Updated: 2 Arrested For Shootings At Black Lives Matter Protest In Minneapolis
By Kate Shepherd in News on Nov 24, 2015 5:07PM
5 people were shot at the site of a Black Lives Matter protest in Minneapolis. via Getty Images
Police have arrested two men in connection with the shootings of five Black Lives Matter protestors in Minneapolis.
A 23-year-old white man was taken into custody in suburban Bloomington and a 32-year-old Hispanic man was arrested in south Minneapolis, according to the Tribune. Authorities are still looking for more suspects.
Five people were shot near the protest in Minneapolis over the recent fatal shooting of an unarmed black man by a cop late Monday night, the Minneapolis Police Department announced in a statement.
None of the victims had life-threatening injuries, according to authorities. Officers responded to calls about shootings at 14th and Morgan about 10:41 p.m., attended to the victims and secured the scene.
The shooting occurred only a block north of the MPD's 4th Precinct, which Black Lives Matter has been occupying since the death of Jamar Clark over a week ago, according to NPR.
Police were searching for three white male suspects in connection to last night's shootings, according to Minnesota Public Radio.

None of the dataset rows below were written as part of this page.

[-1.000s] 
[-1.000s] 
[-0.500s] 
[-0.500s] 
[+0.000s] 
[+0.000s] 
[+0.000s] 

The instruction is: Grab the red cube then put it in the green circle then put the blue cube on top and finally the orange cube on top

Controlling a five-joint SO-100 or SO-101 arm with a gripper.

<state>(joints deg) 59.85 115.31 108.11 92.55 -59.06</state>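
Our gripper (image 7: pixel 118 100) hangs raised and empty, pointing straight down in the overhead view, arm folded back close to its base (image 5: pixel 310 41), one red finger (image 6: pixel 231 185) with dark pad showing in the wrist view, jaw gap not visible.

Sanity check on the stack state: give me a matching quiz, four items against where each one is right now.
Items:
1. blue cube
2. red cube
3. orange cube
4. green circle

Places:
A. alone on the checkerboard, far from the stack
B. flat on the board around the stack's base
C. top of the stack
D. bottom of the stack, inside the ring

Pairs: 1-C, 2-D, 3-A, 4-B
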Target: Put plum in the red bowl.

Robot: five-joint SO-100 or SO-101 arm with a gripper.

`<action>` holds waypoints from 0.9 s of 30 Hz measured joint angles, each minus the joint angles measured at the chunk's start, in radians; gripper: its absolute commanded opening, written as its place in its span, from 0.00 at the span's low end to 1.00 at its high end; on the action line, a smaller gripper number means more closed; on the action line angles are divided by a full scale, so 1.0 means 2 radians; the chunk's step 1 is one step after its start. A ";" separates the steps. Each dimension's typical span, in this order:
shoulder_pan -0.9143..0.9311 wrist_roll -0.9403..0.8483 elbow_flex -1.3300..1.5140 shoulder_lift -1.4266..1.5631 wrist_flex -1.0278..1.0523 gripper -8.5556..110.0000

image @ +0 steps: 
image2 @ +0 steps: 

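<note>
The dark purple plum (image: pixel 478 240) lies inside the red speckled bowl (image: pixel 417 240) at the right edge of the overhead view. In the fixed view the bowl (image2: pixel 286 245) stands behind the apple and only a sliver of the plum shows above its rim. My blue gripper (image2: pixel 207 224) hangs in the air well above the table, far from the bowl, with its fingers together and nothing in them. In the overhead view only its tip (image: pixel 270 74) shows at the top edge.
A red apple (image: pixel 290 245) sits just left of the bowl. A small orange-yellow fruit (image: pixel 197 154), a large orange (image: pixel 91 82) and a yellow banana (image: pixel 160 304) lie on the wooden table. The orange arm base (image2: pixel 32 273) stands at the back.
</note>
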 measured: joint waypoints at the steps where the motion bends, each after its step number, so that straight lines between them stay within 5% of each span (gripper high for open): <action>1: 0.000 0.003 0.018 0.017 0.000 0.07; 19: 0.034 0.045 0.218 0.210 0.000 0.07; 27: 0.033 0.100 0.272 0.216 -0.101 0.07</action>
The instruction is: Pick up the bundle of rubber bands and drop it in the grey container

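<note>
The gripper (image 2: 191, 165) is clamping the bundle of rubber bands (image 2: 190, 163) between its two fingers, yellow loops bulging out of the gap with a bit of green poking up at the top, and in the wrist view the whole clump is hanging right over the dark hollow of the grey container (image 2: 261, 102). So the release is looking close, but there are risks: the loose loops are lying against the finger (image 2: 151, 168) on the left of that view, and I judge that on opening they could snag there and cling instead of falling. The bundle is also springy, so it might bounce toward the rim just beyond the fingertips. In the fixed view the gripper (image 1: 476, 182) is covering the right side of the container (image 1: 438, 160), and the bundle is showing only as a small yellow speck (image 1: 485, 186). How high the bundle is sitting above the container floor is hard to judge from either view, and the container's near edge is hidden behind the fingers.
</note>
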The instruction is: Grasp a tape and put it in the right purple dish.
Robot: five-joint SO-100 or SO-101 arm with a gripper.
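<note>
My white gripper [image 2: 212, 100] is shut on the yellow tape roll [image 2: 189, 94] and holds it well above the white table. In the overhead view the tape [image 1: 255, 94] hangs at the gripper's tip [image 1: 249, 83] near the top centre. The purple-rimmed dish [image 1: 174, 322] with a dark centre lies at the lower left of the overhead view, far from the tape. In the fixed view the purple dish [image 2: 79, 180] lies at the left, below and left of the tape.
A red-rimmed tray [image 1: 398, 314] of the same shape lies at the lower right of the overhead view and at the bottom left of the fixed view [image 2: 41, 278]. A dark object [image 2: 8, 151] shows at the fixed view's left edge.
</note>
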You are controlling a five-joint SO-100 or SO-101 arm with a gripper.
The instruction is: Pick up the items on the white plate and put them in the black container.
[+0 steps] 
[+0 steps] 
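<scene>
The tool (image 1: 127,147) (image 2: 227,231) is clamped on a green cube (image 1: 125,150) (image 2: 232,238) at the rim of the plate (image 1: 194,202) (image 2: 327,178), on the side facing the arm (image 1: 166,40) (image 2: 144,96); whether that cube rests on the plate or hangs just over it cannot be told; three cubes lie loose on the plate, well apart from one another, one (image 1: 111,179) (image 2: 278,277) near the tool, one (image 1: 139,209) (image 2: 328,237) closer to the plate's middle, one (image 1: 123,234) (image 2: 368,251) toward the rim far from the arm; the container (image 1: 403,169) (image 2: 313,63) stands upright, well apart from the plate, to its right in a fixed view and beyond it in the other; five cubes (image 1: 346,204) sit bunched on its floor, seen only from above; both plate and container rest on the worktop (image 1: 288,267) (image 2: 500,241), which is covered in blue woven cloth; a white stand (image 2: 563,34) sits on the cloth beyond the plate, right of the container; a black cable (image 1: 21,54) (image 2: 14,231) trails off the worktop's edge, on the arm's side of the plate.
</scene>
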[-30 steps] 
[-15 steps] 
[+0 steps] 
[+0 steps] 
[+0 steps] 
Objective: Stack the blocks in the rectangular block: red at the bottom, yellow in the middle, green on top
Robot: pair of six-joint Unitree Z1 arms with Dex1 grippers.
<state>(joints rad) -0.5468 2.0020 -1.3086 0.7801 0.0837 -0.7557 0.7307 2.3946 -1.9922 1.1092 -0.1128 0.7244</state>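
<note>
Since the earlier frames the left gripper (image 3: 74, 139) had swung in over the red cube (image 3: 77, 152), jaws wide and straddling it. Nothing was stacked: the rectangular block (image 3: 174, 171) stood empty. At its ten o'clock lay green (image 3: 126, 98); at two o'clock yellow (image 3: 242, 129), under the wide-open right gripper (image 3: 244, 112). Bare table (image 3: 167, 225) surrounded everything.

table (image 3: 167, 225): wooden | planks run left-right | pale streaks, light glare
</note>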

The suspects allegedly joined the demonstrators outside the precinct before the shooting started. The protestors say that they had formed a group to move people who had been causing problems away from the precinct and when they got about a block north, shots were fired.
Rumors are swirling that white supremacists are behind the shooting, as Black Lives Matter Minneapolis indicated in Facebook posts late last night and early this morning:
Tonight, white supremacists attacked the #4thPrecinctShutDown in an act of domestic terrorism. We need you here...
Posted by Black Lives Matter Minneapolis on Monday, November 23, 2015
5 unarmed protestors shot by white supremacists who were asked to leave & followed out. One block up they shot one in leg & 1 in stomach #4thPrecinctShutDown
Posted by Black Lives Matter Minneapolis on Monday, November 23, 2015
"I am obviously appalled that white supremacists would open fire on nonviolent, peaceful protesters," Nekima Levy-Pounds, president of the Minneapolis chapter of the NAACP, told the Minneapolis Star Tribune.
U.S. Rep. Keith Ellison, who has been joining the group for demonstrations, is not sure whether the shooters were white supremacists or not.
"I know there's a lot of speculation as to who these people were," he told MPR. "And they well could have been, I'm not trying to say they weren't white supremacists. But I just haven't been able to piece together enough information to say with any real clarity."
Black Lives Matters has vowed to not let the shooting intimidate them and will be holding a #Justice4Jamar march at 2 p.m. today:
Wear all black tomorrow. 2pm at the precinct. We will not be intimidated. #4thPrecinctShutDown
— Black Lives MPLS (@BlackLivesMpls) November 24, 2015
Needs today: warm food, gloves/hats, folding chairs, hand warmers, and healers. #4thPrecinctShutDown please come down and support
— Black Lives MPLS (@BlackLivesMpls) November 24, 2015
But many people are concerned about the group's safety following the shootings. Clark's brother, Eddie Sutton, thanked the protestors for their peaceful demonstrations but urged them to end the occupation of the 4th Precinct for their own security, he said in a statement on behalf of Clark's family.
"Out of imminent concern for the safety of the occupiers, we must get the occupation of the 4th precinct ended and onto the next step," he said, according to MPR.
Minnesota Gov. Mark Dayton called the shootings a "cowardly, criminal act" and agreed with the Clark family's call to end the protests outside the precinct for ensure the group's safety.
"It underscores the vulnerability of peaceful citizens exercising their First Amendment rights," Dayton told MPR.